◆ PROMPT:
Your task is to find every line of the data that holds the string "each" and copy it.

--

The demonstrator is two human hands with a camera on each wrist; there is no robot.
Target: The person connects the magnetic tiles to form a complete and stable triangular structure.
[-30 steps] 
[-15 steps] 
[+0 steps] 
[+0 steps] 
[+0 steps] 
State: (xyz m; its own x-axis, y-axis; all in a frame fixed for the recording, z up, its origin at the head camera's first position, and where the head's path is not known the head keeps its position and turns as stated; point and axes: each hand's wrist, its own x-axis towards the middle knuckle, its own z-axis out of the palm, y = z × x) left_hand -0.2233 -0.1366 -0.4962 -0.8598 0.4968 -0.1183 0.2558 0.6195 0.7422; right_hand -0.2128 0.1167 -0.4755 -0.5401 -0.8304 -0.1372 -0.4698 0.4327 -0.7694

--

◆ RESPONSE TO THIS TASK:
The demonstrator is two human hands with a camera on each wrist; there is no robot.
State: (xyz m; its own x-axis, y-axis; all in a frame fixed for the recording, z up, its origin at the head camera's first position, and where the head's path is not known the head keeps its position and turns as stated; point and axes: each hand's wrist, its own x-axis towards the middle knuckle, its own z-axis out of the palm, y = z × x) left_hand -0.2233 -0.1366 -0.4962 -0.8598 0.4968 -0.1183 0.2558 0.6195 0.7422; right_hand -0.2128 0.1167 -0.4755 -0.5401 -0.8304 -0.1372 -0.4698 0.4327 -0.7694

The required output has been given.